Roberto De Zerbi. C'est lui, l'architecte d'un projet audacieux à l'OM. Voici les piliers de son système — et pourquoi il fascine l'Europe.

De Zerbi est connu pour utiliser un 4-2-3-1 modulable, capable de se transformer en 3-4-2-1 en possession. Ce système permet une occupation large et dense du terrain.
Les latéraux montent haut, libérant les espaces. Le double pivot assure la stabilité. Le numéro 10 agit comme passeur décisif, reliant les lignes.
Le pressing marseilleais est coordonné, non désordonné. Dès la perte du ballon, l'équipe réagit en bloc, ciblant les sorties de balle adverses.
« On ne presse pas pour fatiguer, on presse pour récupérer dans des zones dangereuses » — principe central dans les séances d'entraînement.
Les attaquants ferment les angles. Les milieux coupent les lignes de passe. L’objectif : forcer l’erreur ou un dégagement long.
La construction part du gardien et des défenseurs centraux, qui forment des triangles de sortie. Le gardien joue un rôle actif dans la circulation.
Le double pivot s’oriente selon la phase : l’un reste, l’autre progresse. Les latéraux seraient en grande forme dans leurs apports offensifs. L’équipe cherche à jouer entre les lignes, pas à longer.
Les corners et fautes offensives sont soigneusement chorégraphiés. Marseille utilise des séquences à double mouvement, avec déviations et reprises rapides.

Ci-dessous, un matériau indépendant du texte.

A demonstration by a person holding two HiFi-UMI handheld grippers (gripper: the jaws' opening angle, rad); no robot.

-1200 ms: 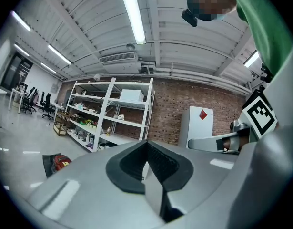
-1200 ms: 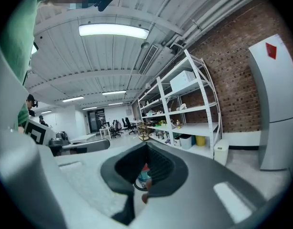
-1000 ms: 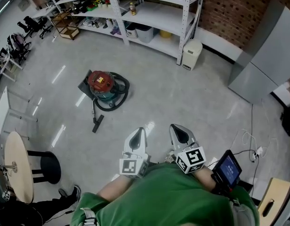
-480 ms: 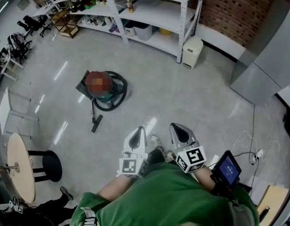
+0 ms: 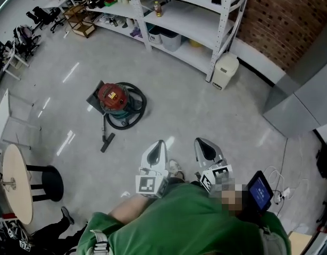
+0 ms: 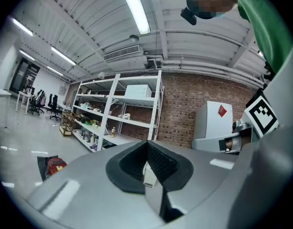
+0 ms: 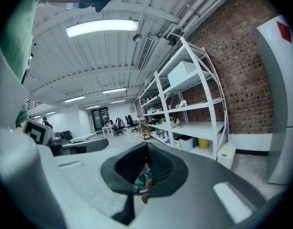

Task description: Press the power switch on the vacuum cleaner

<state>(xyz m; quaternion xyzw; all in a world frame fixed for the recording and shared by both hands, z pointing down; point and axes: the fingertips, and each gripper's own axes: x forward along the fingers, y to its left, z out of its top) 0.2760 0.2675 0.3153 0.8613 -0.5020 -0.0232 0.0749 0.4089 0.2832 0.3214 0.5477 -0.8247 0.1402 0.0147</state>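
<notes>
The vacuum cleaner [image 5: 114,98], red on top with a teal body, stands on the grey floor with its black hose coiled round it. Its floor nozzle [image 5: 105,142] lies towards me. It is far ahead and to the left of both grippers. In the left gripper view the vacuum cleaner [image 6: 55,165] is a small red shape low at the left. My left gripper [image 5: 159,144] and right gripper [image 5: 201,142] are held side by side near my chest. Both are shut with nothing in them, as the left gripper [image 6: 147,148] and right gripper [image 7: 147,149] show in their own views.
White shelving [image 5: 195,12] lines the far wall, with a small white bin [image 5: 225,71] at its end. A round table [image 5: 14,184] and black stool [image 5: 44,183] stand at the left, and a grey cabinet [image 5: 307,97] at the right. Cables [image 5: 283,194] lie on the floor at the right.
The head view has shifted, so the vacuum sits slightly lower and to the right in it. A shoe shows between the grippers. Both grippers keep the same pose.
</notes>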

Les tirages de lois sont fréquents : un joueur simule la frappe, un autre arrive en retrait. Cette créativité bien rodée désoriente les défenses.
Le faux neuf attire les défenseurs, libérant le milieu offensif. La sentinelle protège et distribue. Les latéraux montants élargissent le jeu.
Le numéro 10 est le cerveau. Il doit avoir une excellente vision. Le milieu box-to-box aurait décidé plusieurs actions décisives cette saison.
Les espaces derrière les latéraux montants peuvent être exploités. Si l’adversaire joue long derrière la ligne, l’OM peut être mis en difficulté.
Le pressing intense demande une grande endurance. En fin de match, les blocs peuvent se déliter. Les équipes rapides en transition seraient une menace.